How to complete this task> Because the material must be preserved as it stands, copy every line exactly.

Collected material>
--------
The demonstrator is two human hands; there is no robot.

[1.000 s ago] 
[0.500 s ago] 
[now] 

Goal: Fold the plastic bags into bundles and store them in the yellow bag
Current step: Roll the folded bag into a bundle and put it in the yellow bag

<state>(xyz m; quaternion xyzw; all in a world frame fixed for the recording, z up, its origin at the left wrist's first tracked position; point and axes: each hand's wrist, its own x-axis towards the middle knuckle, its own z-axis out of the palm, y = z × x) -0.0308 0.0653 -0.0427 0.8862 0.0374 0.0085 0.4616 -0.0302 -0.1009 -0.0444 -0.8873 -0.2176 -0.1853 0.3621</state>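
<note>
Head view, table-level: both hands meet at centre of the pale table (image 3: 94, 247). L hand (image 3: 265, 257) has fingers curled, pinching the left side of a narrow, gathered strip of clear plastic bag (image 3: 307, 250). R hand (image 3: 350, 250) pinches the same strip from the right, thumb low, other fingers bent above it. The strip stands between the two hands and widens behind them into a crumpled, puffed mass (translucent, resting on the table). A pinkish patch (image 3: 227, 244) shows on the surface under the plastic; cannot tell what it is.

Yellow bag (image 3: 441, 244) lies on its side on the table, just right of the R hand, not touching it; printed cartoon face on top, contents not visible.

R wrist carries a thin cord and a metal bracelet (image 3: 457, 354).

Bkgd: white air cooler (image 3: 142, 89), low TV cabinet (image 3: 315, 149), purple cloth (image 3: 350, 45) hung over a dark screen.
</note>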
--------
Final answer>
The demonstrator is two human hands; there is no robot.

[1.000 s ago] 
[0.500 s ago] 
[now] 

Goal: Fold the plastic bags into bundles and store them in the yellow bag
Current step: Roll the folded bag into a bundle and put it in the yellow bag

<state>(xyz m; quaternion xyzw; all in a world frame fixed for the recording, z up, its origin at the left wrist's first tracked position; point and axes: each hand's wrist, its own x-axis towards the middle knuckle, its own z-axis out of the palm, y = z × x) -0.0308 0.0653 -0.0427 0.8862 0.0374 0.0085 0.4616 -0.0302 -0.1009 -0.0444 -0.8873 -0.2176 -0.1853 0.3621</state>
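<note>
Head view, table-level: both hands meet at centre of the pale table (image 3: 94, 247). L hand (image 3: 265, 257) has fingers curled, pinching the left side of a narrow, gathered strip of clear plastic bag (image 3: 307, 250). R hand (image 3: 350, 250) pinches the same strip from the right, thumb low, other fingers bent above it. The strip stands between the two hands and widens behind them into a crumpled, puffed mass (translucent, resting on the table). A pinkish patch (image 3: 227, 244) shows on the surface under the plastic; cannot tell what it is.

Yellow bag (image 3: 441, 244) lies on its side on the table, just right of the R hand, not touching it; printed cartoon face on top, contents not visible.

R wrist carries a thin cord and a metal bracelet (image 3: 457, 354).

Bkgd: white air cooler (image 3: 142, 89), low TV cabinet (image 3: 315, 149), purple cloth (image 3: 350, 45) hung over a dark screen.
</note>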

This output contains the complete answer.